## [Work instructions]
Copy out exactly each line from the line with "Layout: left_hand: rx" through the last line of the material below.

## [Exercise data]
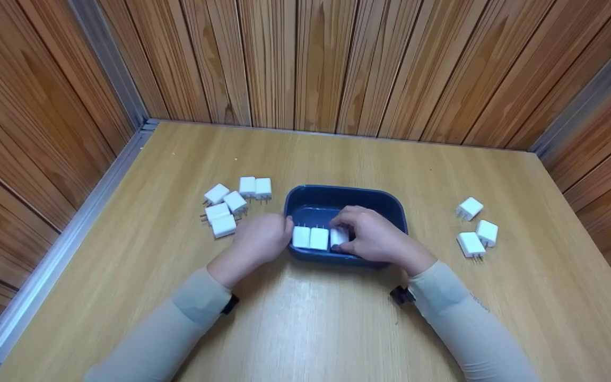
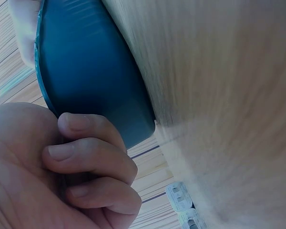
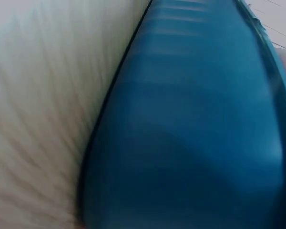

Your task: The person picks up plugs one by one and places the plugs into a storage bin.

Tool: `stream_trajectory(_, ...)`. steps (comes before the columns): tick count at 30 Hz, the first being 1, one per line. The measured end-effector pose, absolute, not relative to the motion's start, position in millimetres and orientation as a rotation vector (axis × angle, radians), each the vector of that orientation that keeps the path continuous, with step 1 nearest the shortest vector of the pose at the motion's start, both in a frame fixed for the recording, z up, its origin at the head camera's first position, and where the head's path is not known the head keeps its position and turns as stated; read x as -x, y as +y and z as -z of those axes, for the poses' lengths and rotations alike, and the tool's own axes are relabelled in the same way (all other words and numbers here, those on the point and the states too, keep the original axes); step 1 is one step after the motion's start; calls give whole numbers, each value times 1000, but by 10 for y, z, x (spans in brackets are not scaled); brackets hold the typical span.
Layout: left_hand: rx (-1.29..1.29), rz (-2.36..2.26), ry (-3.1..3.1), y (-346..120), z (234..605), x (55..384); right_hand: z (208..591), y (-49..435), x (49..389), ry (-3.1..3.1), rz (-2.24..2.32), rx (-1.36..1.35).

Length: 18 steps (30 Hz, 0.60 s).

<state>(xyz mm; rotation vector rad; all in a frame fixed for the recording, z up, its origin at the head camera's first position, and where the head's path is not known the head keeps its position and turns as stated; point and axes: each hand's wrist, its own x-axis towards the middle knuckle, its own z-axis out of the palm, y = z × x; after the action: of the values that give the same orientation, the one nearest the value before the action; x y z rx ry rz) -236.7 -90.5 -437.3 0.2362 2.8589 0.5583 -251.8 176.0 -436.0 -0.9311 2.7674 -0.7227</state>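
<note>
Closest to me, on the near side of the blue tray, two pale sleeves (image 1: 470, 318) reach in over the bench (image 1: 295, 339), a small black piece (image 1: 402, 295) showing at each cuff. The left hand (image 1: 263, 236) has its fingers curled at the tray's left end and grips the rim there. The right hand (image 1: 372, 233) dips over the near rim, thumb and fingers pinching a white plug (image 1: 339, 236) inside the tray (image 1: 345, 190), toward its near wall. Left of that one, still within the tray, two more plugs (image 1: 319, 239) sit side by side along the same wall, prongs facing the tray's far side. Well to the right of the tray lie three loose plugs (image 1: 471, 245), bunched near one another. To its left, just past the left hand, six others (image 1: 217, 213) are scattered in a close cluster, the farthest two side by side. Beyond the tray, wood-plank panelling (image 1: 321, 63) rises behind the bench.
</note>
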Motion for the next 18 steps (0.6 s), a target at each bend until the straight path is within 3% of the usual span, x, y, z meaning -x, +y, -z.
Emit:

## [Answer to this exercise]
Layout: left_hand: rx (-1.29..1.29), rz (-2.36..2.26), ry (-3.1..3.1), y (-346..120), z (234..605), x (55..384); right_hand: z (208..591), y (-49..435), x (49..389), ry (-3.1..3.1), rz (-2.24..2.32), rx (-1.36..1.35).

Length: 18 steps (30 Hz, 0.60 s).

<state>(xyz mm; rotation vector rad; all in a frame fixed for the recording, z up, its origin at the head camera's first position, and where the head's path is not known the head keeps its position and turns as stated; point and axes: each hand's wrist, its own x-axis towards the middle knuckle, its own z-axis out of the palm, y = z × x; after the action: of the values that give the same orientation, the one nearest the value before the action; x y z rx ry rz) -236.7 -90.5 -437.3 0.2362 2.8589 0.5583 -251.8 176.0 -436.0 -0.9311 2.7674 -0.7227</state>
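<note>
Closest to me, on the near side of the blue tray, two pale sleeves (image 1: 470, 318) reach in over the bench (image 1: 295, 339), a small black piece (image 1: 402, 295) showing at each cuff. The left hand (image 1: 263, 236) has its fingers curled at the tray's left end and grips the rim there. The right hand (image 1: 372, 233) dips over the near rim, thumb and fingers pinching a white plug (image 1: 339, 236) inside the tray (image 1: 345, 190), toward its near wall. Left of that one, still within the tray, two more plugs (image 1: 319, 239) sit side by side along the same wall, prongs facing the tray's far side. Well to the right of the tray lie three loose plugs (image 1: 471, 245), bunched near one another. To its left, just past the left hand, six others (image 1: 217, 213) are scattered in a close cluster, the farthest two side by side. Beyond the tray, wood-plank panelling (image 1: 321, 63) rises behind the bench.
</note>
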Motion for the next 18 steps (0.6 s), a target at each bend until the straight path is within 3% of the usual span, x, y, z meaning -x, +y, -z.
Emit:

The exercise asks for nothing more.